TASK STATEMENT | State the number of lines in the material below that have "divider" in them, without any other text.
--- SUPPLIED MATERIAL Enclosed Below ---
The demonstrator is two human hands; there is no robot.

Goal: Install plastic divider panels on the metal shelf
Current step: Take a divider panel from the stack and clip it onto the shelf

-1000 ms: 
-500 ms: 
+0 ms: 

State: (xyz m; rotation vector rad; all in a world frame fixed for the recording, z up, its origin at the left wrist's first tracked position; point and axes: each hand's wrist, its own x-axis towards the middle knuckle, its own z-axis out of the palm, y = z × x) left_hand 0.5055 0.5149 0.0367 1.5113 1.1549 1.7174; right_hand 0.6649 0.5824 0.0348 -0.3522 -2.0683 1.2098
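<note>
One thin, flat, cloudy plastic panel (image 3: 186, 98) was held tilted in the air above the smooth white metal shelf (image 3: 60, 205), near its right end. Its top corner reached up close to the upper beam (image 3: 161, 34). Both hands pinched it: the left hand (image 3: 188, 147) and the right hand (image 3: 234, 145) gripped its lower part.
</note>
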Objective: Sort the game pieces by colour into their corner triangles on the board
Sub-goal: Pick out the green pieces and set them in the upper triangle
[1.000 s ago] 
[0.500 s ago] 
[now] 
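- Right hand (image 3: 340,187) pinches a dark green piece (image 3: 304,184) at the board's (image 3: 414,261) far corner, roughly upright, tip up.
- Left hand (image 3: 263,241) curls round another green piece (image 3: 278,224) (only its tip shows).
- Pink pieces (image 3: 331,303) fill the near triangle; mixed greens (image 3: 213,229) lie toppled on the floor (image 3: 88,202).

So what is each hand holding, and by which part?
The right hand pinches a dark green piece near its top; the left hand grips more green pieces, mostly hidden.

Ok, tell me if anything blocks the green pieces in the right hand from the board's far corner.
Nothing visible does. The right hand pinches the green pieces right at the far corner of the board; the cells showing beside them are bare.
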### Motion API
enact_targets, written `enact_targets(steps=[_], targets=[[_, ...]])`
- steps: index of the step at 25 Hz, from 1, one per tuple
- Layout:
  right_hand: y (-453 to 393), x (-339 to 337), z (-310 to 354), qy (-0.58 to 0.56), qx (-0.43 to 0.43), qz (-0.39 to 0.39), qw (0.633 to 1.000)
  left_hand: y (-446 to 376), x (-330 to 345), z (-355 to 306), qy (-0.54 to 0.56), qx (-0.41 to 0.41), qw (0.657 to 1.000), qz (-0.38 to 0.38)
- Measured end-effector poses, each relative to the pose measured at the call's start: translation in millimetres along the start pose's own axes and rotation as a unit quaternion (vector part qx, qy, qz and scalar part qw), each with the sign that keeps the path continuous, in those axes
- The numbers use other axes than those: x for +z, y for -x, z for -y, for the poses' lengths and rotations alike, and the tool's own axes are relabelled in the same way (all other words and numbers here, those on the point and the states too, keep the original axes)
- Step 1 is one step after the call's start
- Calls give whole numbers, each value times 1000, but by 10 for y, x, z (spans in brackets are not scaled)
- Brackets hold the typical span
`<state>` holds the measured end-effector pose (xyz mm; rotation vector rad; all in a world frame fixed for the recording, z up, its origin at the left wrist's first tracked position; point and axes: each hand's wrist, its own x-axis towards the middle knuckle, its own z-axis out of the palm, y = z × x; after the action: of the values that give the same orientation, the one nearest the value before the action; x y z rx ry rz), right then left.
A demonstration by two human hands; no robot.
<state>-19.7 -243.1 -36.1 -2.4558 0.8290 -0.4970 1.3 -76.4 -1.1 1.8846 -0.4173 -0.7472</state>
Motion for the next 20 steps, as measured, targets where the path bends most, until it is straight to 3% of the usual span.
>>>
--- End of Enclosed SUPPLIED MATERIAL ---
OUTPUT | 2